La fuite des capitaux est devenue au fil des discours une hantise pour les autorités.

Une batterie de textes règlementaires a été promulguée depuis quelques années afin de freiner l’exportation des devises issues pour la plupart de la rente pétrolière. Pourtant, rien n’y fait. Au lieu de s’inverser, la tendance s’accentue, et certains flux inscrits avant dans la balance des paiements passent désormais via des circuits illégaux.
L’erreur est dans la conception même des textes devenus globalement incohérents, estiment certains. Ainsi, l’ancien cadre de la Banque d’Algérie, Mohamed Ghernaout, dresse un bilan assez critique des mesures imposant le partenariat capitalistique avec des nationaux résidants pour tout projet d’investissement ou de création de société commerciale.

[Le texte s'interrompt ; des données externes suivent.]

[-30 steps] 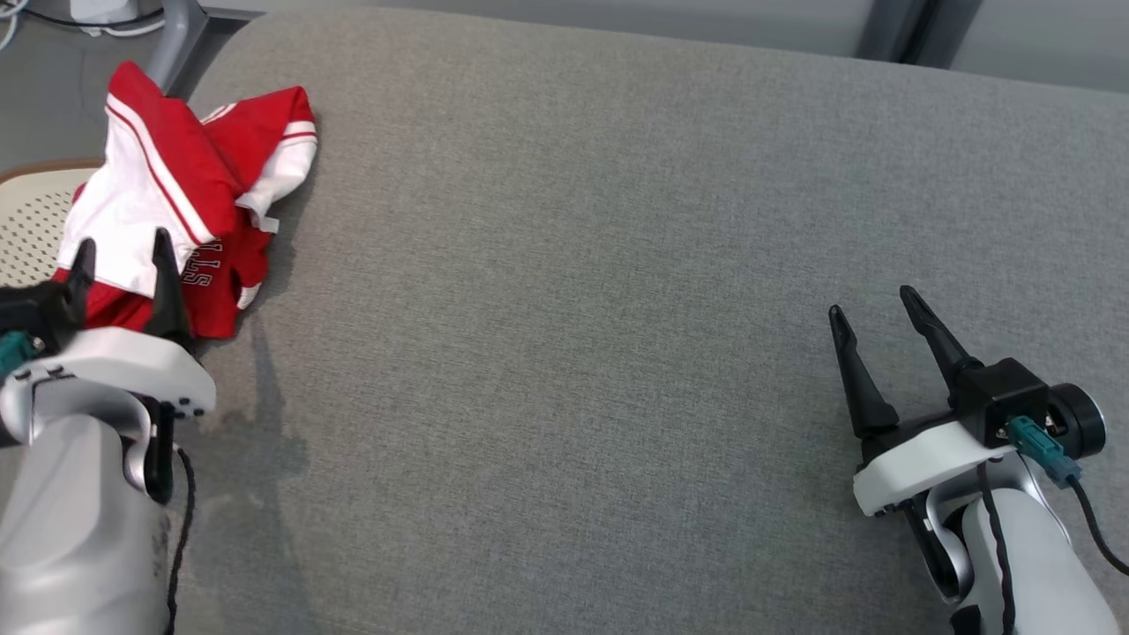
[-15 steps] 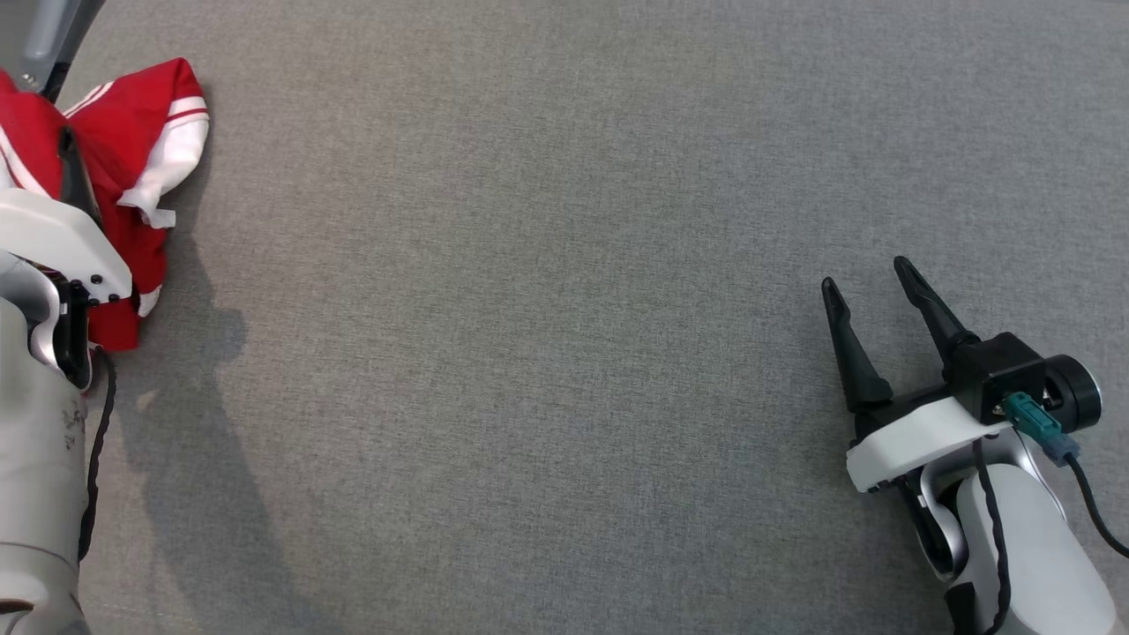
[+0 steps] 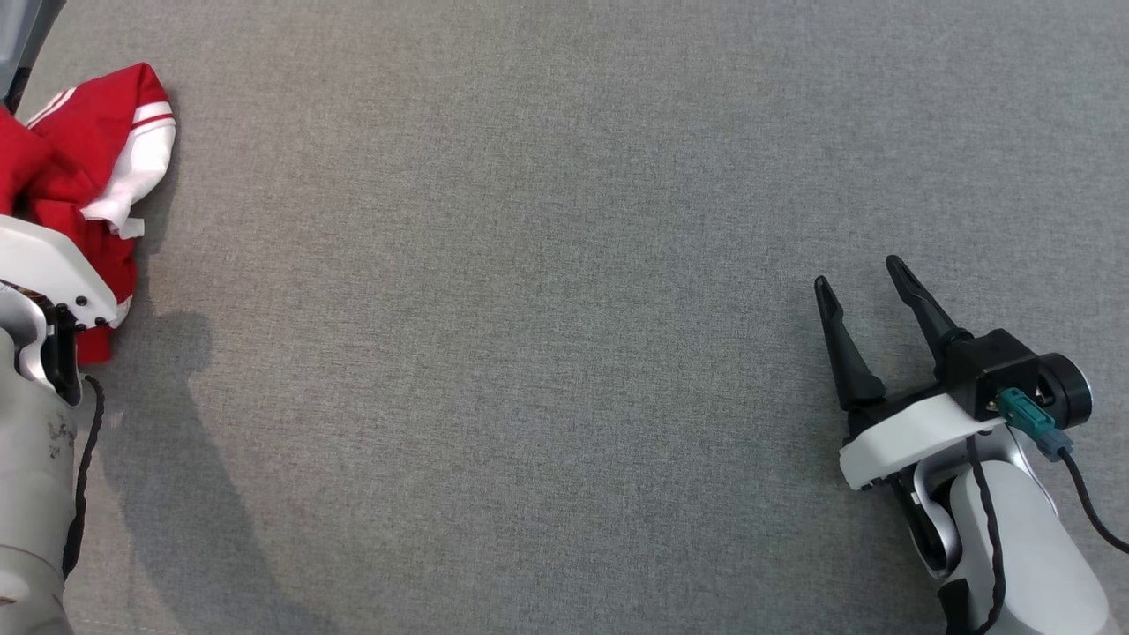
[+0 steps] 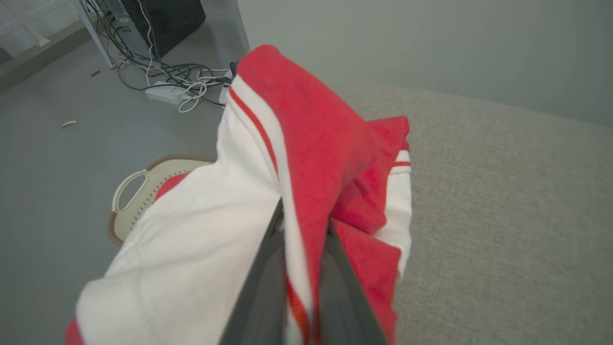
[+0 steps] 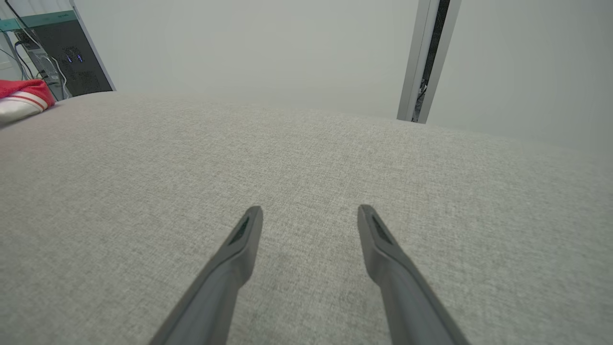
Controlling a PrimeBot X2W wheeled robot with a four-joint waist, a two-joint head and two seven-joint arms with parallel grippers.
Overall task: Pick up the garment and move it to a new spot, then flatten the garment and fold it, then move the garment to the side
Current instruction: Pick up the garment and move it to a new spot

Pour lui, peu importe si on impose une participation algérienne à hauteur de 51% pour les IDE ou 30% pour les sociétés d’importation, puisque le partenaire réussit à récupérer 100% de ses dividendes à travers la surfacturation et la majoration de la valeur en douane.

Un avis partagé par le président du Forum des chefs d’entreprises, Réda Hamiani, lequel dit ne pas comprendre ce qui a motivé la décision des pouvoirs publics de limiter le capital étranger à 49% dans tout projet d’investissement productif, alors qu’il l’a ouvert à 70% pour les activités de commerce. Il pense qu’il aurait été plus judicieux de fermer les activités de commerce extérieur et de revente en l’état aux étrangers. Le fait est que ces mêmes commerçants étrangers qui ne réfléchissent pas à des projets d’extension de leurs activités n’ont que faire de dinars qu’ils ne peuvent transférer. M. Hamiani en arrive ainsi à la conclusion que les textes actuellement en vigueur en matière de contrôle des changes ont poussé les opérateurs vers des pratiques illégales. Il critique ainsi un système qui se caractérise par sa dualité et qui ne se base pas sur des règles homogènes et claires, applicables à tous pour ce qui est des transferts de devises.

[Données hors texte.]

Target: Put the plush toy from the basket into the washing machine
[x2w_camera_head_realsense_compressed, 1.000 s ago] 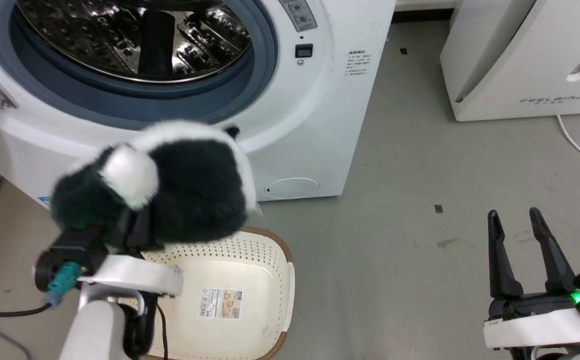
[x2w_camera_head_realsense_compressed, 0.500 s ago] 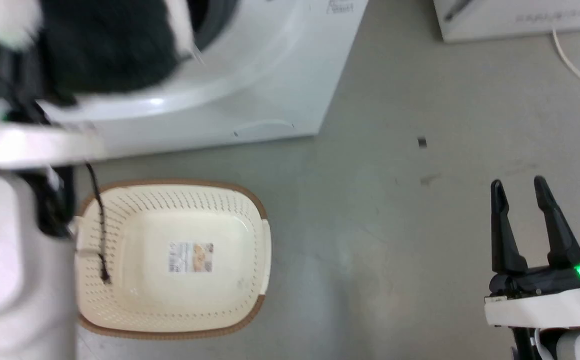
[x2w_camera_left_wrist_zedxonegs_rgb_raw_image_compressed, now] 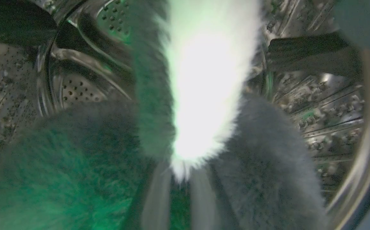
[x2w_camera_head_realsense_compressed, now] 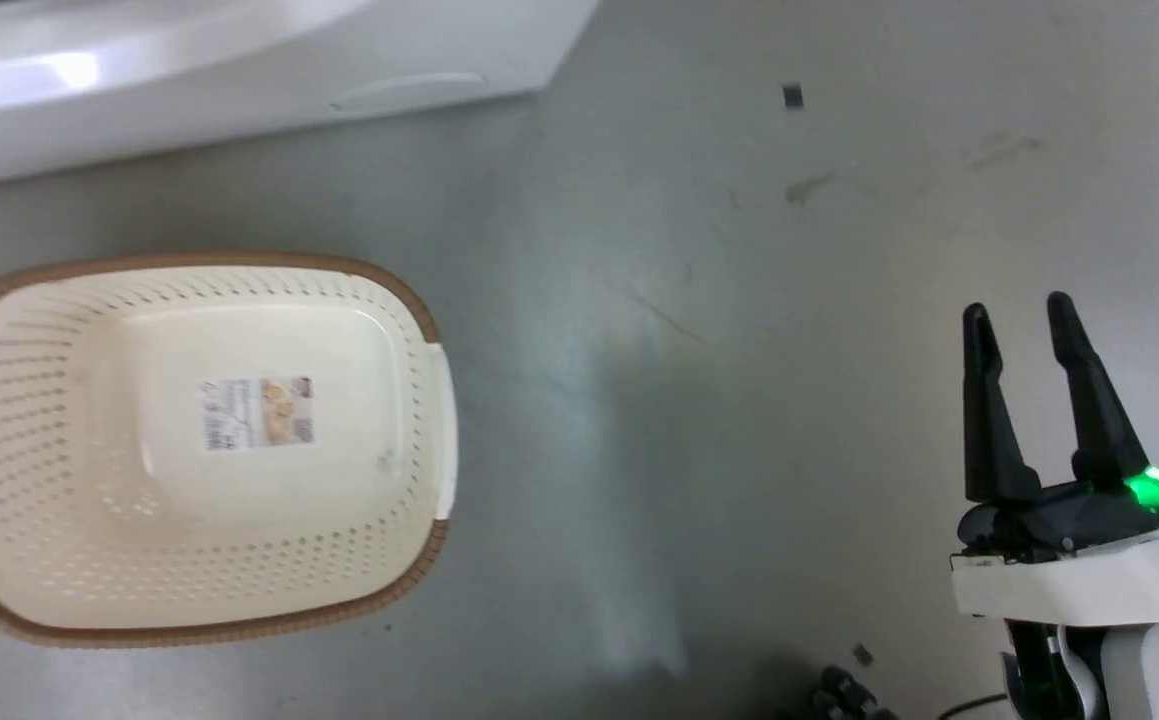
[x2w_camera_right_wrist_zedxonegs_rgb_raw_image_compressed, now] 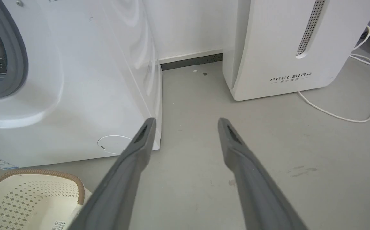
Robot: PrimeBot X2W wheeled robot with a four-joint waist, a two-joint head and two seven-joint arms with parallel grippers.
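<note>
left gripper point(x2w_camera_left_wrist_zedxonegs_rgb_raw_image_compressed: 177, 198) is reaching into the washing machine point(x2w_camera_right_wrist_zedxonegs_rgb_raw_image_compressed: 86, 80), and its wrist view is looking at the shiny perforated steel drum point(x2w_camera_left_wrist_zedxonegs_rgb_raw_image_compressed: 328, 105). the plush toy point(x2w_camera_left_wrist_zedxonegs_rgb_raw_image_compressed: 185, 111) is hanging right in front of that camera at the drum mouth, with drum wall showing behind it on both sides. its fur is black with a bright white patch down the middle, all tinted green and blurred. the two fingers point(x2w_camera_left_wrist_zedxonegs_rgb_raw_image_compressed: 154, 204) are sitting close together with a narrow gap and fur is being pinched between them, so the left jaws are gripping the toy. in the head view the basket point(x2w_camera_head_realsense_compressed: 49, 560) is sitting on the grey floor point(x2w_camera_head_realsense_compressed: 699, 400) at lower left, near the washer's white base but apart from it, paper label point(x2w_camera_head_realsense_compressed: 257, 412) showing on its bottom. right gripper point(x2w_camera_head_realsense_compressed: 1017, 308) is hovering at lower right over bare floor, well apart from the basket. its fingers are pointing up the view, jaws standing partly open and holding nothing, green light point(x2w_camera_head_realsense_compressed: 1154, 490) glowing on its body. right wrist view is looking along those spread fingers at the floor between the washer's front corner and the white slanted appliance point(x2w_camera_right_wrist_zedxonegs_rgb_raw_image_compressed: 283, 48) marked feelbird. a white cable point(x2w_camera_right_wrist_zedxonegs_rgb_raw_image_compressed: 331, 116) is lying beside that appliance, and the grey gasket point(x2w_camera_right_wrist_zedxonegs_rgb_raw_image_compressed: 15, 48) is showing at the left edge.
</note>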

Une situation qui n’est pas, selon lui, spécifique à l’Algérie, puisque dès qu’il y a un renforcement des règles, les opérateurs du commerce extérieur mettent en œuvre des pratiques illégales pour contourner le contrôle des changes. Des pratiques qui touchent à peu près tous les secteurs, selon M. Hamiani qui évoque dans ce sens les entreprises de réalisation ayant bénéficié de contrats publics et qui n’hésitent pas à recourir au marché parallèle, soit pour acquérir des dinars à bas prix pour le paiement de leurs ouvriers, soit pour le transfert de paiements effectués en dinars.

Si l’incohérence des textes donne à réfléchir, la fuite des capitaux ne peut en aucun résulter d’un simple resserrement règlementaire. C’est du moins l’avis de l’organisme américain Global Financial Integrity.
Celui-ci ouvre d’autres pistes de réflexion en rappelant que si la réglementation des changes en Arabie Saoudite est loin d’être contraignante, cela n’a à aucun cas contribué à freiner la fuite des capitaux. Il invite ainsi à chercher les causes sous-jacentes à ce genre de phénomène dans le manque de confiance dans le système politique et économique en place.